Il visitatore potrà visionare la nuova edizione in italiano del Trattato federiciano. Ci si potrà immergere nella vita e nelle passioni di Federico II, usufruendo di un originale percorso iconografico che alterna miniature medievali a fotografie e dipinti, nell’ambito di un’esperienza accompagnata dalla musica.

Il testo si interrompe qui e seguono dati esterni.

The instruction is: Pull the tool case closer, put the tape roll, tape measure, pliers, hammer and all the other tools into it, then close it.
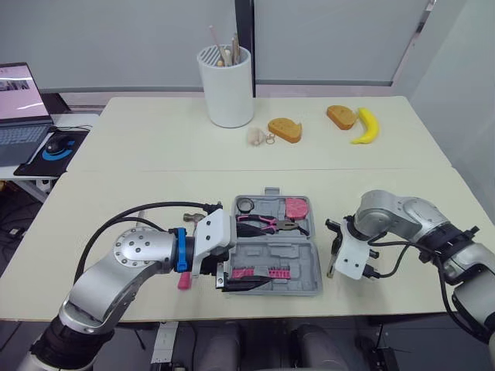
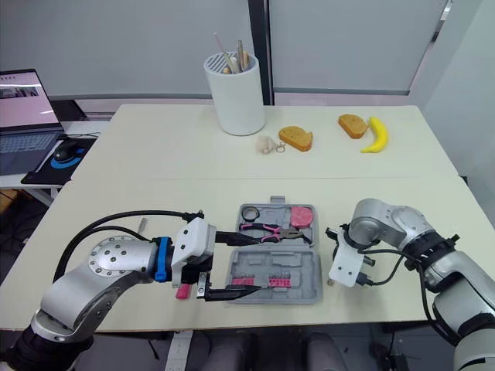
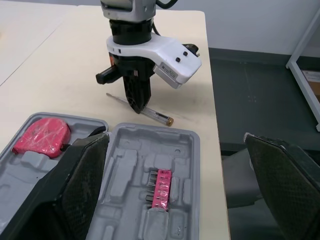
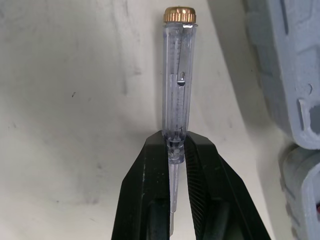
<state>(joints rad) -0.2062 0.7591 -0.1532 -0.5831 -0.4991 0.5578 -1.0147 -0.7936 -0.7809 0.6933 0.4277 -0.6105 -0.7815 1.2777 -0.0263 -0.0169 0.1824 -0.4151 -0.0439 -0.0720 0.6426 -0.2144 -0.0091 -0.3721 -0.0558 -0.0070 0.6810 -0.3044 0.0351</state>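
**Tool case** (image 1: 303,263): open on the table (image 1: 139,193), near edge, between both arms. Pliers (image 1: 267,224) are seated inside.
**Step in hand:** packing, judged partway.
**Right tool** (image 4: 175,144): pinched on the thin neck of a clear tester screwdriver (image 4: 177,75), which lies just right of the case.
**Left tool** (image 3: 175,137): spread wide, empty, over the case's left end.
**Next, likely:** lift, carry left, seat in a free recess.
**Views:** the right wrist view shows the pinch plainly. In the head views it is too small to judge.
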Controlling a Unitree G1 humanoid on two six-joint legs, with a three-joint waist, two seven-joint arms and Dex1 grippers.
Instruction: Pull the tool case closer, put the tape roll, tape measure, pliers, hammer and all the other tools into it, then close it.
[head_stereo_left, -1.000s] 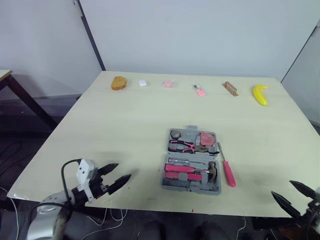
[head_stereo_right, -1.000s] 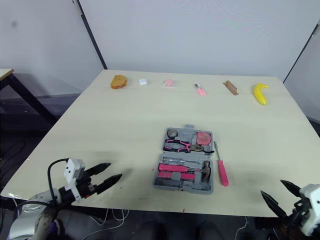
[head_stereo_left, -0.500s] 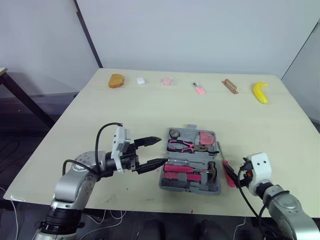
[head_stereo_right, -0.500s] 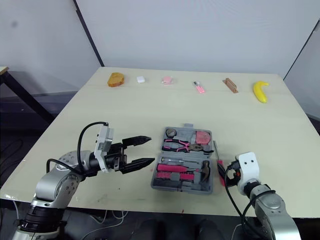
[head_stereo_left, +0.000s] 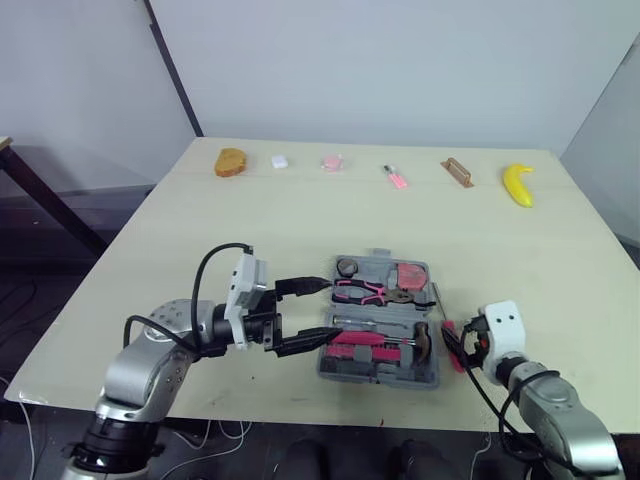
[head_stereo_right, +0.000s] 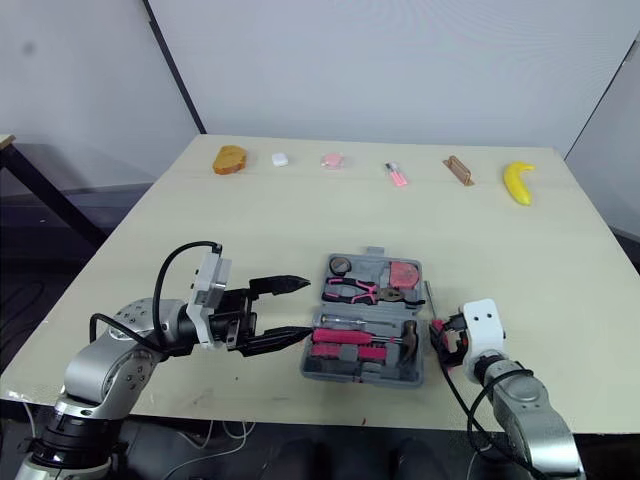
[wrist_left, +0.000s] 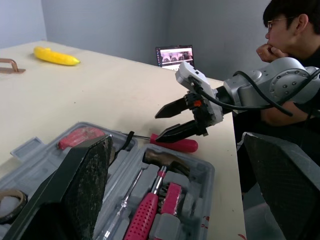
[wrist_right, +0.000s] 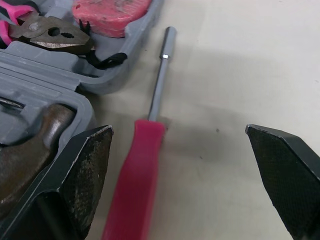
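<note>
**Stock on table: open tool case, one tool outside it**

1. Table (head_stereo_left: 250, 230): pale, square top; carries everything below.
2. Person (wrist_left: 295, 30): past the table's right side, behind the right arm, beside an open laptop (wrist_left: 174, 55).
3. Tool case (head_stereo_left: 345, 365): grey, lying open and flat near the front edge, centre-right; one half far, one half near.
4. Left gripper (head_stereo_right: 303, 308): at the case's left edge, its claw spread wide and holding nothing; one finger points at the far half, the other at the near half. Contact with the case cannot be told.
5. Right gripper (wrist_right: 177, 130): at the case's near right corner, low over the table, claw wide and empty.
6. Screwdriver (wrist_right: 135, 190): pink handle, steel shaft; on the table just right of the case, outside it, shaft pointing far. The handle lies between the right fingers, close to the one on the case side.
7. Hammer (head_stereo_left: 424, 340): right end of the near half.
8. Pink-handled tools (head_stereo_left: 358, 340): near half, left of the hammer.
9. Pliers (head_stereo_left: 365, 291): pink grips, middle of the far half.
10. Tape measure (head_stereo_left: 412, 275): pink, far half, right.
11. Tape roll (head_stereo_left: 350, 268): far half, left corner.
12. Along the far edge, well apart from the case: banana (head_stereo_left: 518, 185) at right, brown block (head_stereo_left: 458, 172), brown lump (head_stereo_left: 232, 162) at left.
</note>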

“Il trattato fridericiano – prosegue Ortensio Zecchino – è frutto non solo di studi approfonditi (comprensivi della traduzione in latino di importanti trattati arabi sulla falconeria), ma anche di una di una lunga e appassionata pratica diretta. L’elevazione di Foggia a ‘città imperiale’ e la Puglia a terra prediletta – notorio il suo appellativo di Puer Apuliae – è dovuta al fatto che quella regione offriva habitat ineguagliabili per le prede, soprattutto animali acquatici, e falchi. Al di là delle tante e varie suggestioni e della sua utilità pedagogica per chiunque voglia praticare ancor’oggi la falconeria, il trattato di Federico va riconosciuto come un’opera di scienza ‘moderna’”.

“La falconeria – afferma Anna Laura Trombetti Budriesi – occupò gran parte del tempo di Federico II, tutto quello che poteva strappare agli affari di Stato: la considerò una scienza e volle elevarla al rango di ars venandi, perfetta sintesi di conoscenze teoriche e abilità pratiche. Nell’opera scrive che si tratta di una disciplina elaborata e complessa e per questo assolutamente riservata ai nobili che ne potranno trarre ampi vantaggi nella loro vita. Per le difficoltà presentate rispetto alle altre venationes (i rapaci sono difficilissimi da addestrare) la caccia con i rapaci è, secondo Federico II, un’attività molto utile all’arte di governo, perché richiede la capacità di domesticazione e la conoscenza del territorio”.

In una lettera di Federico II al figlio Corrado IV si legge:  “Ai signori del mondo e ai re non basta la sola discendenza nobile, se la nobiltà d’animo non aiuta la stirpe elevata e un’attività onorevole non dà lustro al principato. […] Smettiamo immediatamente di essere re se, privandoci della cautela dei re ci comportiamo come dei privati cittadini, piuttosto che governare”.

“La caccia coi rapaci, dunque, non è solo un passatempo di alto livello, è un’attività altamente formativa, che conferma la nobiltà di chi la insegna ed esalta quella di chi la apprende”, conclude Trombetti Budriesi.

La mostra si articola in tre tappe: Castel del Monte accoglie il visitatore e lo proietta nel Trattato federiciano privilegiando le pitture di Pizzi Cannella; a Bari sarà fruibile la straordinaria campagna fotografica condotta da Ortensio Zecchino, in buona parte nella Murgia e nel Tavoliere; Trani privilegerà la multimedialità, con i video che consentiranno di passare dalle pagine originali del Trattato alla traduzione e lettura delle pagine del Trattato stesso. Saranno presentate anche le traduzioni del Trattato in arabo e in italiano.

La mostra, inoltre, è anche l’elemento di punta di un progetto più ampio, “Il grande racconto”, che,  con il contributo della Regione Puglia, mira a realizzare oltre alle esposizioni, attività innovative di valorizzazione e promozione del pubblico utilizzando il teatro, il racconto, la danza e le tecnologie digitali. Il progetto è la dimostrazione del ruolo virtuoso dei privati nel promuovere dialogo e cooperazione fra istituzioni pubbliche (in questo caso Mibact e Regione) e territori.